Before seeking a review, you should be able to check off each of the following:
- Changes are limited to a single goal (no scope creep)
- Code can be automatically merged (no conflicts)
- Code follows the standards laid out in this playbook
- Passes all existing automated tests
- New functions include new tests
- New functions are documented (with a description, list of inputs, and expected output)
- Placeholder code is flagged
- Visually tested in supported browsers and devices
- Project documentation has been updated (including the "Unreleased" section of the CHANGELOG)
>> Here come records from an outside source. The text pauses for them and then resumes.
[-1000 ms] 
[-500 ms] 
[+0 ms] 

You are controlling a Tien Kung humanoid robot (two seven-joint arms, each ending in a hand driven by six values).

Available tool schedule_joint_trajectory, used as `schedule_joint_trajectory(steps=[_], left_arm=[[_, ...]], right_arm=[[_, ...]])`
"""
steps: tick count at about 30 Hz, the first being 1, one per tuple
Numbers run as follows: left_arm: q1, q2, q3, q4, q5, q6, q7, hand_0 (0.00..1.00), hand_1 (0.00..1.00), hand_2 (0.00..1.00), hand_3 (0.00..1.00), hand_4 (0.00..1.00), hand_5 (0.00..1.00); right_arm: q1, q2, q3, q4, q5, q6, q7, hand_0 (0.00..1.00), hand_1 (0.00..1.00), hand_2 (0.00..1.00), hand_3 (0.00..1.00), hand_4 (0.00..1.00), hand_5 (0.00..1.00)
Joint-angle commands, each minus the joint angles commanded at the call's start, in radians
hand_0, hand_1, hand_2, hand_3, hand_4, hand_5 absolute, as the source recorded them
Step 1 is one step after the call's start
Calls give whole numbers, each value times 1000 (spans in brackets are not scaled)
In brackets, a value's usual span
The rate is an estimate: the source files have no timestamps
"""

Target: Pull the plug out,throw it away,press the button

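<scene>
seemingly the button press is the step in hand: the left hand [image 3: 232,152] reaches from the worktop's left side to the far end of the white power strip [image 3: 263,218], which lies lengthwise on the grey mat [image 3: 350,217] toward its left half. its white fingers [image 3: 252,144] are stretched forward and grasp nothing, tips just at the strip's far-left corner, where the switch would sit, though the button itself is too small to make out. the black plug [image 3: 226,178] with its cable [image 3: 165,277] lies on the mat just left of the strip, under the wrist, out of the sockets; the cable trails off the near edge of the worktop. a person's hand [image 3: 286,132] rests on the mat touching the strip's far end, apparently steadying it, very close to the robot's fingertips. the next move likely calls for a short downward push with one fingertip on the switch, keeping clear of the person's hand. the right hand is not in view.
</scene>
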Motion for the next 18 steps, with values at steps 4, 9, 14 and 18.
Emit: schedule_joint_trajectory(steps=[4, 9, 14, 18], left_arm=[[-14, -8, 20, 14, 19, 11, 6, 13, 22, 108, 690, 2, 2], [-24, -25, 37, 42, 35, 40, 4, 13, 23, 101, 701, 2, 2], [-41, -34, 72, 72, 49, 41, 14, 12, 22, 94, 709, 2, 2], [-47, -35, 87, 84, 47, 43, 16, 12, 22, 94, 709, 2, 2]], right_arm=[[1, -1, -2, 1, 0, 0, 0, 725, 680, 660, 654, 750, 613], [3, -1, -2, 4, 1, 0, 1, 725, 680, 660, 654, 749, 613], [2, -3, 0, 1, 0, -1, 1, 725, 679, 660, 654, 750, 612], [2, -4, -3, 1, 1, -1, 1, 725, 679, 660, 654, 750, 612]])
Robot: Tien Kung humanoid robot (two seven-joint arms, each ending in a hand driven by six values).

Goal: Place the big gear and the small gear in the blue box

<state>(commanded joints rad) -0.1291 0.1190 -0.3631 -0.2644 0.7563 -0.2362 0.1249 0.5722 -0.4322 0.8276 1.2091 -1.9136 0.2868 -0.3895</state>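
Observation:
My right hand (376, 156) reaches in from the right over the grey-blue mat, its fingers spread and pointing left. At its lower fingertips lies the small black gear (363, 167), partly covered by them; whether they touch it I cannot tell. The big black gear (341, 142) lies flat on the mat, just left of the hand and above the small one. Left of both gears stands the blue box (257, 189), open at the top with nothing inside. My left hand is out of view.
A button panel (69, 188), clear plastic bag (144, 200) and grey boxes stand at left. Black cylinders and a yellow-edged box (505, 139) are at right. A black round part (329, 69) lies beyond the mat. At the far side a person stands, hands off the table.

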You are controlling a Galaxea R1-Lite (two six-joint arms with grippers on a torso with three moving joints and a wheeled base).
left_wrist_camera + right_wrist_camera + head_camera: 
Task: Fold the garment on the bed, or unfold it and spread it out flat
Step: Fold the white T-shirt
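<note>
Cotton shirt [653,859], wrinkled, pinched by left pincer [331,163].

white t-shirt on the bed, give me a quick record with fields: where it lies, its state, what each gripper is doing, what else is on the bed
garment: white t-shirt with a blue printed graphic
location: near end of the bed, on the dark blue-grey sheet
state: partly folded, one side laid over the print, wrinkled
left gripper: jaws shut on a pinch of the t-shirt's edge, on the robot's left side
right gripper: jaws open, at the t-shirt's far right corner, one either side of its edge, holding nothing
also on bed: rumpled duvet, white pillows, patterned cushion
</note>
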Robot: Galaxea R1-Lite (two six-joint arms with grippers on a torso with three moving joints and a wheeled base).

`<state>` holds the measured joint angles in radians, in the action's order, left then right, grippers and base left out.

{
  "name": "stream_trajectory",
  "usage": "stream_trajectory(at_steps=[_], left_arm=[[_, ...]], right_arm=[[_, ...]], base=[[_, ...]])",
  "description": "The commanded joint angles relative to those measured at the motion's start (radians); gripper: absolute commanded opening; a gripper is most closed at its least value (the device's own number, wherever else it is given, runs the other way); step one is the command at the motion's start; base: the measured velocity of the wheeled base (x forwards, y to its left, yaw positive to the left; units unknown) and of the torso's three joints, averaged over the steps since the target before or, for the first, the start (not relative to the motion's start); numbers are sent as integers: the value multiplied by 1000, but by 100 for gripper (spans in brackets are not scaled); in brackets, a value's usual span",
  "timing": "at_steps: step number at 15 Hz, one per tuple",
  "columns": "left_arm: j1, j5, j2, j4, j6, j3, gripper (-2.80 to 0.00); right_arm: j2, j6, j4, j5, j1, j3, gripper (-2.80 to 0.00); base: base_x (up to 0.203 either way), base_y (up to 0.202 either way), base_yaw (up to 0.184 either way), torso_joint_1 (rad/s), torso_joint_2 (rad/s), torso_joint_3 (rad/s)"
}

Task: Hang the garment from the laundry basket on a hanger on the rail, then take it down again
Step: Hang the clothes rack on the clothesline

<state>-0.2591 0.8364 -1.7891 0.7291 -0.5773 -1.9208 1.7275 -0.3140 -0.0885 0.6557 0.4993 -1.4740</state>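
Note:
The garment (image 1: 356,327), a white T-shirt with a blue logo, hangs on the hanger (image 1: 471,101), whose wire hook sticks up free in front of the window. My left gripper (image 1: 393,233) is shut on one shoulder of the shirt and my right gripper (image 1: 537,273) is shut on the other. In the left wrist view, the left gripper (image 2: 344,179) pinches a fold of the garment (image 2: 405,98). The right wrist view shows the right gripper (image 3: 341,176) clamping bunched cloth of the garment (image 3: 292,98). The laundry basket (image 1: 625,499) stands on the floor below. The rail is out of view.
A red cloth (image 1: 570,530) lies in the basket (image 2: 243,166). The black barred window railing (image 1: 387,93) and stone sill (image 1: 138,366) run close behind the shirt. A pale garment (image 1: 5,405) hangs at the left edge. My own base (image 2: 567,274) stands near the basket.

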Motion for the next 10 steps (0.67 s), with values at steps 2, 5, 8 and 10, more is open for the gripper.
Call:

Once sure your code meets the checks above, open a Pull Request for your new feature or bugfix following our Pull Request Template. You can also create a Bookmarklet based on this template. Remember that the more information you provide to reviewers, the more context they will have. This leads to faster reviews, and less back and forth between everyone.
When reviewing code, you should be able to check off each of the following:
- Do the changes address the project's needs?
- Do the changes respect the project's existing style?
- Does the new code avoid reproducing existing functionality?
- Are functions as simple as possible?
- Is the code as efficient as possible?
- Is the usage of each function clear?
- Have edge cases been considered and tested for?
Use this bookmarklet code to add this checklist to your Pull Request comments: Code Review Checklist
When commenting on breaks to our style guide, reviewers should include a link back to the appropriate guide.
Ex:
[CSS - Property Values](https://github.com/cfpb/front-end/css.md#property-values):
> If the value of a property is `0`, do not specify units
If you disagree with a guideline or there is no current guideline, open an issue in this front-end repo and link back to the discussion, rather than debating it within the review. In the meantime, follow the existing guideline.